Incentives, Cheating Teachers and Suspicious DNK Accounts

Last week Steve Levitt was in Jacksonville and did a lecture of sorts at a local university.  It was really good and like his Freakonomics book, pretty darn thought provoking.  Steve's lecture consisted mostly of him telling really interesting stories, stopping to point out some of the economic principles along the way.  He only briefly touched on it in the lecture, but his book has a chapter where he talks about a group of teachers that were caught cheating in the Chicago's public school system.  Here is the abstract for a paper Steve published on the subject ...

We develop an algorithm for detecting teacher cheating that combines information on unexpected test score fluctuations and suspicious patterns of answers for students in a classroom. Using data from the Chicago Public Schools, we estimate that serious cases of teacher or administrator cheating on standardized tests occur in a minimum of 4-5 percent of elementary school classrooms annually. Moreover, the observed frequency of cheating appears to respond strongly to relatively minor changes in incentives. Our results highlight the fact that incentive systems, especially those with bright line rules, often induce behavioral distortions such as cheating. Statistical analysis, however, may provide a means of detecting illicit acts, despite the best attempts of perpetrators to keep them clandestine. - Rotten Apples: An Investigation of the Prevalence and Predictors of Teacher Cheating

I thought it was interesting example of how incentives can effect behavior.  Teachers had a financial incentive to cheat - the better the students scored, the bigger the teachers paycheck.  And guess what ended up happening - some teachers were cheating.  Steve uncovered a pattern that occurred in the standardized test data that he used to identify the teachers (the cheating teachers would answer the last 10 questions or so for students that couldn't answer all of the questions in the given time period).

 

Identifying Suspicious DotNetKicks Accounts

I know its not quite as sensational as catching cheating teachers, but I thought it might be interesting to use a similar concept to identify phony DotNetKicks accounts (DNK is a lot like digg and reddit, except it focuses on .Net topics and there aren't any down mods).  Getting 'kicked' to the DNK homepage can result in a nice boost to traffic as well as a quality incoming link, so there is clearly an incentive to get your posts on the front page.  And it only takes 6 kicks total, so you wouldn't really need to setup too many fake accounts to do this.  I figure there must be at least one person out there who has setup a handful of fake accounts and uses them to kick their stories to the homepage.  So what the heck, why not try to identify them.       
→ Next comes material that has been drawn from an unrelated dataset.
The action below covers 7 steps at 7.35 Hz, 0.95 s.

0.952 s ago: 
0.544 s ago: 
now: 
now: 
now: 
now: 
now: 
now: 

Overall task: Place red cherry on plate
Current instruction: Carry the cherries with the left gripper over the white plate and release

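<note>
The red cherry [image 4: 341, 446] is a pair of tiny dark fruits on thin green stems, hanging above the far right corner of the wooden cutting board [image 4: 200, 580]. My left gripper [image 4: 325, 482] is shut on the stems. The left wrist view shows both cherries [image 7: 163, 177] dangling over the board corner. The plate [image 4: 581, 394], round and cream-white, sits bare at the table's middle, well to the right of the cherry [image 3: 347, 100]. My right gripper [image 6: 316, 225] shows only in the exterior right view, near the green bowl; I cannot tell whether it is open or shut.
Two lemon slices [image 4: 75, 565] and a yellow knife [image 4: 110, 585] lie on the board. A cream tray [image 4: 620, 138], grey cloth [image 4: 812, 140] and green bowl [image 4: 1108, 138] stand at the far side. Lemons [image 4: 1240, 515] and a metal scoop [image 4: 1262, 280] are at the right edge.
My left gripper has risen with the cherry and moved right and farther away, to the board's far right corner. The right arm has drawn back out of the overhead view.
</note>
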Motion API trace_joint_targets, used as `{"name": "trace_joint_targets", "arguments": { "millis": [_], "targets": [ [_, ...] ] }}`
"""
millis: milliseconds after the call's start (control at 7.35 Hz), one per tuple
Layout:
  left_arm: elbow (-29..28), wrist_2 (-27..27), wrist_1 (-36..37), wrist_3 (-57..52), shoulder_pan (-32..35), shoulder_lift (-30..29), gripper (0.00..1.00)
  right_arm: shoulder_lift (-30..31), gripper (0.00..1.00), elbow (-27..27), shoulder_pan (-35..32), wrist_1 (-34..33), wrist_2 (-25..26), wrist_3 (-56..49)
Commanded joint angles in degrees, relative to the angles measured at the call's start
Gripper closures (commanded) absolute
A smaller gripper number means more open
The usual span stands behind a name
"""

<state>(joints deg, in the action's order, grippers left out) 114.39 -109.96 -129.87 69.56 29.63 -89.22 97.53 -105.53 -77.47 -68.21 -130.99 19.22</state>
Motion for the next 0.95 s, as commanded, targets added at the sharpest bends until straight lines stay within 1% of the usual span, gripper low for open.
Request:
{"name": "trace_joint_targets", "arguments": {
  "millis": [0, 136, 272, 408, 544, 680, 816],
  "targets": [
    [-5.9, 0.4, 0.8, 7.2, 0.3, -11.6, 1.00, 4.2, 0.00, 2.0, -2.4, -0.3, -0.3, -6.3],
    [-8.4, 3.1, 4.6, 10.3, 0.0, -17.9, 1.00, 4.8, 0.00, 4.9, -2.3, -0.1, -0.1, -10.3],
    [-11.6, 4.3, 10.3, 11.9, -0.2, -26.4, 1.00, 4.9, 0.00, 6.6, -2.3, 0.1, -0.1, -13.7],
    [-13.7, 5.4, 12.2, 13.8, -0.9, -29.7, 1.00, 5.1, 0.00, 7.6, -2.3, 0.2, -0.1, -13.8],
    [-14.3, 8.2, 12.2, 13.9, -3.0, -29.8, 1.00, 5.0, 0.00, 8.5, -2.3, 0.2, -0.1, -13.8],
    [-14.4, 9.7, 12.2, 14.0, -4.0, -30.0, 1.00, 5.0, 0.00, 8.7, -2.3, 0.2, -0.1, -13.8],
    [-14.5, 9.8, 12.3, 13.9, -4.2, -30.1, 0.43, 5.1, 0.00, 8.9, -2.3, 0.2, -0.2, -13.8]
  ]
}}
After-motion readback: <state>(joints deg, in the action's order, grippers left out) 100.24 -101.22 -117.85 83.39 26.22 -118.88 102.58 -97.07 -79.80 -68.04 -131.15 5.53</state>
So I used DNK's JsonServices to extract the last ~1,500 front page and upcoming page stories (dating back to the end of March 2008).  Then I compiled a list of the users who kicked these stories and moved all of this data into 3 tables my local SQL Server: User, Story and Kicked.

image

 

Then I placed the kicks into 2 buckets - promotion kicks and supporter kicks.  A promotion kick is a kick for a story that helps it land on the front page (so it is one of the stories first 6 kicks).  A supporter kick is a kick for a story has already made it to the DNK front page.  Then, to identify a list of suspect user accounts, I broke down the Promotion Kicks by domain to try to see what accounts have strong relationships to what domains.  If 70% of a user promotion kicks go to a single domain, I mark them as a candidate for a phoney account.  Nothing too scientific, but it was interesting to see the relationships that started to appear between accounts and domains.   

 

Definitions

Upcoming Story: A story that has 6 or fewer kicks

Front Page Story: A story that has more than 6 kicks

Promotion Kick: A kick for an Upcoming Stories

Supporter Kick: A kick for a Front Page Stories

Phony Account: A DNK account that with more than 70% of its promotional kicks going to a stories for a single domain

 

Results

Here are some of the results.  I was only interested in seeing if I could identify suspicious accounts and I don't really want to humiliate anyone publicly - so I am not publishing any individual account names or domains.  Sorry.

The screen shots below are the results for a handful of queries, the table immediately below describes what values the columns hold.

Column Description
kicked_count Total number of kicks by the user for the time period
promoter_count Total number of promotion kicks for the time period
promoter_kicks Total number of promotion kicks for the provided domain
supporter_kicks Total number of supporter kicks for the provided domain
front_page_promoter_kicks Number of promoter kicks that contributed in a story making it to the front page for the provided domain

 

  • 16 users have 100% of their promotion kicks going to a single domain 

Check out the account with a kicked_count of 66.  This guy has kicked a total of 66 stories, 45 of these kicks are promotional kicks and the remaining are supporter kicks.  But ALL 66 of this guys kicks are for a single domain.  He has never kicked a story for another domain.    

image

  • 17 users have between 80% and 99% of their promotion kicks going to a single domain. 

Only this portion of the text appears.